The algorithm does not treat every fast heart rate as an emergency. Sinus tachycardia, which is the heart’s normal response to fever, pain, or hypovolemia, is managed by treating the underlying cause, not the rate itself. The PALS Tachycardia Algorithm focuses specifically on pathological tachycardias, primarily supraventricular tachycardia (SVT) and ventricular tachycardia (VT), where the rate itself is causing harm and requires direct intervention.
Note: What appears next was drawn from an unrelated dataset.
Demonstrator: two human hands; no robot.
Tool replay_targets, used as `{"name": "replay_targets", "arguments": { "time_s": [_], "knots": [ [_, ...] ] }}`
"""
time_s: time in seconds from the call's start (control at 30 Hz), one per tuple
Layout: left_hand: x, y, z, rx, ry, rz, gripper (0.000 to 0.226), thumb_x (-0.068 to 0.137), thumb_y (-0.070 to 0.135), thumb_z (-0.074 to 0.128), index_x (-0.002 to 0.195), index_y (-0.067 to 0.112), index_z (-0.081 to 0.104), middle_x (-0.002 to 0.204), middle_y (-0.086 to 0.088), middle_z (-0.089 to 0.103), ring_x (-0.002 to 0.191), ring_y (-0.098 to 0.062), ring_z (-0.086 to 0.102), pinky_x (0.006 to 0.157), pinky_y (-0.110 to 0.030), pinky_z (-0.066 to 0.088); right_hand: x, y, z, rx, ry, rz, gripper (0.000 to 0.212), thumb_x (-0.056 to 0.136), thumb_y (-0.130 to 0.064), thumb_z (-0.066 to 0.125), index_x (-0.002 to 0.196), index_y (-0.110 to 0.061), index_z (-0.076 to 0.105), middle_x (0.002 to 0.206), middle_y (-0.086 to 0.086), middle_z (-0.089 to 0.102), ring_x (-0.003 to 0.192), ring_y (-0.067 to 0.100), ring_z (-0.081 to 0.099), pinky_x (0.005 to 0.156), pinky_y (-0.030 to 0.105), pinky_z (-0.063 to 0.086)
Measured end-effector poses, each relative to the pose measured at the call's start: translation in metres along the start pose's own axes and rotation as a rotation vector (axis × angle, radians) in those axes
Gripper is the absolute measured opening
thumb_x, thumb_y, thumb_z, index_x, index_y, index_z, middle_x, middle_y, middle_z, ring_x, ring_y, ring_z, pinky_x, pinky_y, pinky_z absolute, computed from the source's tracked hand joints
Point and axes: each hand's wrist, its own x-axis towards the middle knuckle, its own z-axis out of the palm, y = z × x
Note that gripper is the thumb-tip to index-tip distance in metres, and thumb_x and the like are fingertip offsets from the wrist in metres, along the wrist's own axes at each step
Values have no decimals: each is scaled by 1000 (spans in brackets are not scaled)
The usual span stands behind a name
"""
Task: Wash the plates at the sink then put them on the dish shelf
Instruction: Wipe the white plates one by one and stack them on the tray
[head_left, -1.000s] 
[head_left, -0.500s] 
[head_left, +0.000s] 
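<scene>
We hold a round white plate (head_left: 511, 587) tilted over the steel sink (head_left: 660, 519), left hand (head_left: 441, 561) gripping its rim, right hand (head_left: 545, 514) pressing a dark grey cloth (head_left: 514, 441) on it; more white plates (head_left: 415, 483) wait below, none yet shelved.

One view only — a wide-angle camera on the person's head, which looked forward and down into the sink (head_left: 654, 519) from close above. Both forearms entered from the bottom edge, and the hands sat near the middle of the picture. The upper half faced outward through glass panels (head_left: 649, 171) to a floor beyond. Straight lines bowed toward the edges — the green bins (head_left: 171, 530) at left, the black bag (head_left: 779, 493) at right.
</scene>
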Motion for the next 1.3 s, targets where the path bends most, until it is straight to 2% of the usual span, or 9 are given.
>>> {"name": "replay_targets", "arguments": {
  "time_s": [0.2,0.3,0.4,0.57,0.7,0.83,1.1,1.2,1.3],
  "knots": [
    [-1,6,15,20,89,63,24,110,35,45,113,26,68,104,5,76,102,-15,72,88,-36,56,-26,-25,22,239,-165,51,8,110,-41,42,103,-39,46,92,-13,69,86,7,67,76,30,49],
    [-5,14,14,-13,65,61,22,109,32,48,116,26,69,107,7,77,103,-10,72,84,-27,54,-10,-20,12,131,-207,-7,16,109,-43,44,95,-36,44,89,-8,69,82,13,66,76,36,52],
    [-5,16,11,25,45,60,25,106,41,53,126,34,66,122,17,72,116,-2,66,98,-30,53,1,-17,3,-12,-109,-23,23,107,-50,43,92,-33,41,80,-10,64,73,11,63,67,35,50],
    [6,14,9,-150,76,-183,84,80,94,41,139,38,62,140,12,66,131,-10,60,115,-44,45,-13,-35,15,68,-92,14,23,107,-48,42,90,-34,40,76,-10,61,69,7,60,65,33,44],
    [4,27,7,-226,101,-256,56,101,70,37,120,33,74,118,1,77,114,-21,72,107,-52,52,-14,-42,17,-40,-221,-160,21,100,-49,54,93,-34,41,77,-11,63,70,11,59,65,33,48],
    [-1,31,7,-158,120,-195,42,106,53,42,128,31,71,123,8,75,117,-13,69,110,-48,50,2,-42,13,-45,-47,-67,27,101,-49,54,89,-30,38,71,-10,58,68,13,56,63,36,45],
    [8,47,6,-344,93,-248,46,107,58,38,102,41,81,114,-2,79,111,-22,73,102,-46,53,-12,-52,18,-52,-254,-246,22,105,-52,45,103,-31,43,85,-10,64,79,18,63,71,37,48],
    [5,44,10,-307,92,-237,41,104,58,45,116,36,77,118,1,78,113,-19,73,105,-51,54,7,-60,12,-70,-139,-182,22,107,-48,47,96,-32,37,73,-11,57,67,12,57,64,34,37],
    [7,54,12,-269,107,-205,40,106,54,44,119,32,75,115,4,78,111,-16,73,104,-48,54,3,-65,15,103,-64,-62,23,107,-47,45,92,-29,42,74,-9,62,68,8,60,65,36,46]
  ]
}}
Step-by-Step PALS Tachycardia Algorithm

The PALS Tachycardia Algorithm follows a two-part decision structure. First, you assess the QRS duration to identify the rhythm type. Second, you assess hemodynamic stability to determine the urgency of intervention. In a team-based setting, several assessments occur simultaneously. Below is the full step-by-step breakdown, starting from the moment you identify a fast heart rate in a pediatric patient.

Step 1. Identify Tachycardia and Assess Cardiopulmonary Status

Tachycardia in a pediatric patient is a heart rate above the normal range for age. Your first task is to determine whether it is sinus tachycardia or a pathological rhythm. Sinus tachycardia is a compensatory response to fever, pain, or hypovolemia that presents with a gradual onset, a consistent P wave before each QRS, and a rate below 220 bpm in infants or 180 bpm in children. In contrast, SVT presents with an abrupt onset, a rate above those thresholds, and absent or abnormal P waves, while VT presents with a wide QRS and no consistent relationship between P waves and QRS complexes. You should treat sinus tachycardia by addressing the underlying cause rather than the rhythm itself.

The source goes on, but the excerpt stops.